Ketua Pemuda Muhammadiyah Lampura, Zuheri secara ekslusif kepada reviewindonesia.id, Senin, (19/06/2023) mengungkapkan beberapa pernyataan menohok terkait PPDB online SMA yang tengah berlangsung. Sejumlah kalangan masyarakat yang memaksakan diri dengan menggunakan berbagai cara agar anaknya dapat diterima disekolah yang di inginkan dengan menggunakan modus yang sama, yakni dalam penerimaan calon siswa menggunakan administrasi kependudukan yang usia adminduknya tidak lebih dari satu tahun.
Selain itu, pantauan dilapangan pengaturan jarak (radius) dari rumah calon siswa menuju sekolah hampir berdekatan, bahkan wilayah sekolah yang dalam radius 50 meter merupakan perkantoran (instansi) pemerintah daerah, terdapat calon siswa yang jaraknya dibawah 50 meter.

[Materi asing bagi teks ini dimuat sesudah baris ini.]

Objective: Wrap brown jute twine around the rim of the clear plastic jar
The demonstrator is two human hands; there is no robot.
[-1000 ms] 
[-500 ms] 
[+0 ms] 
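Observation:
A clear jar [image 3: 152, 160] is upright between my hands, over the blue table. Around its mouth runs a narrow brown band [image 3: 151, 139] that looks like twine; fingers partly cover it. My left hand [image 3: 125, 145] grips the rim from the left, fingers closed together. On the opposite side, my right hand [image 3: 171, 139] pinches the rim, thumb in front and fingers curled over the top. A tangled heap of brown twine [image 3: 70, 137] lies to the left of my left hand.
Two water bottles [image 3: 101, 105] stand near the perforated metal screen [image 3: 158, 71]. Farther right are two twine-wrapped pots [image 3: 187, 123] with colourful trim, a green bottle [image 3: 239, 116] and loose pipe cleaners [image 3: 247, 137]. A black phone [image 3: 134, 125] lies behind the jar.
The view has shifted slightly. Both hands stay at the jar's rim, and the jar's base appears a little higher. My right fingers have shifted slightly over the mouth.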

“Sebagai contoh, satu sekolah menerima siswa dalam jarak yang sama dengan jumlah lebih dari lima calon peserta didik. Secara logika dan nalar apakah mungkin di tahun yang sama serta dalam satu kartu keluarga yang sama telah lahir seorang anak dalam jumlah yg lebih dari lima orang anak. Ini bisa menjadi catatan, artinya banyak ibu-ibu di Lampung Utara melahirkan kembar, dari sini kita sudah diajarkan satu kebohongan dan pembodohan secara masal ditengah masyarakat kita,” celoteh Bang Zuhe, sapaan akrab pria berkepala plontos bergelar Sarjana Hukum tersebut.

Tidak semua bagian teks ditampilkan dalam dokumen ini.